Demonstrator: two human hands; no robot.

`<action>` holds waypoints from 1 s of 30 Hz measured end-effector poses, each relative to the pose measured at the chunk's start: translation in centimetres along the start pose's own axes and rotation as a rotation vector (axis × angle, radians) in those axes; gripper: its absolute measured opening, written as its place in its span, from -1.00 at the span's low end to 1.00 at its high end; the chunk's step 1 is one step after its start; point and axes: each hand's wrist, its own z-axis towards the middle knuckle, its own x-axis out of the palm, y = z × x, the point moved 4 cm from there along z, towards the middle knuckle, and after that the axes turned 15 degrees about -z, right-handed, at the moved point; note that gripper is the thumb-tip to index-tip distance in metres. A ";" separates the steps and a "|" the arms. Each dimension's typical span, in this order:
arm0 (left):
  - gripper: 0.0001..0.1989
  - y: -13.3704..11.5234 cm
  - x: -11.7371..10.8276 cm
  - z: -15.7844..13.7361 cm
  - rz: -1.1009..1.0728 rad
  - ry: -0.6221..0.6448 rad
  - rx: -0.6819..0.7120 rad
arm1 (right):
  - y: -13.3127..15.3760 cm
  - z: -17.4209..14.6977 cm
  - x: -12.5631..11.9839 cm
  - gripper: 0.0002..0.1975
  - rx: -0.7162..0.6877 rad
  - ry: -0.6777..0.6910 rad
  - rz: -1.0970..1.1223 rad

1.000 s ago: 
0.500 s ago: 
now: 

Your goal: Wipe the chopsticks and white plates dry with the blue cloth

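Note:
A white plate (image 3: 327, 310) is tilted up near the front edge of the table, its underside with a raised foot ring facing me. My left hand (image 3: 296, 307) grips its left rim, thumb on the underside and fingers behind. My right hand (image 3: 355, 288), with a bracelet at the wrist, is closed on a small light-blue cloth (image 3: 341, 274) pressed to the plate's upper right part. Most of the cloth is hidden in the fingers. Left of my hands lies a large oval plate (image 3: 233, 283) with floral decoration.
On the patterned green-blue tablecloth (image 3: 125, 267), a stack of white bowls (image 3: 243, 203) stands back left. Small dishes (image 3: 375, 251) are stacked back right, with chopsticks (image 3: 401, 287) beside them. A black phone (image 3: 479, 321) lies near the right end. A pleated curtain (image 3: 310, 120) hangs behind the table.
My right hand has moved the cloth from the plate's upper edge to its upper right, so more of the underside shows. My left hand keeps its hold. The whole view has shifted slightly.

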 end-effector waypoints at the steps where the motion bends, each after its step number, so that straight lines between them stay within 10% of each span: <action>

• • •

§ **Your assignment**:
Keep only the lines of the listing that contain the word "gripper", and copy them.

§ **Solution to this problem**:
`<action>` holds waypoints from 1 s of 30 Hz measured end-effector poses, each relative to the pose measured at the chunk's start: translation in centimetres along the start pose's own axes and rotation as a rotation vector (axis × angle, radians) in those axes; gripper: its absolute measured opening, written as its place in its span, from -1.00 at the span's low end to 1.00 at its high end; the chunk's step 1 is one step after its start; point and axes: each hand's wrist, its own z-axis towards the middle knuckle, its own x-axis out of the palm, y = z × x, the point moved 4 cm from there along z, towards the middle knuckle, and after that the axes turned 15 degrees about -z, right-handed, at the moved point; note that gripper is the thumb-tip to index-tip distance in metres. A ";" separates the steps and a "|" the arms. Each dimension's typical span, in this order:
  - gripper: 0.0001..0.1989
  - gripper: 0.0002..0.1975

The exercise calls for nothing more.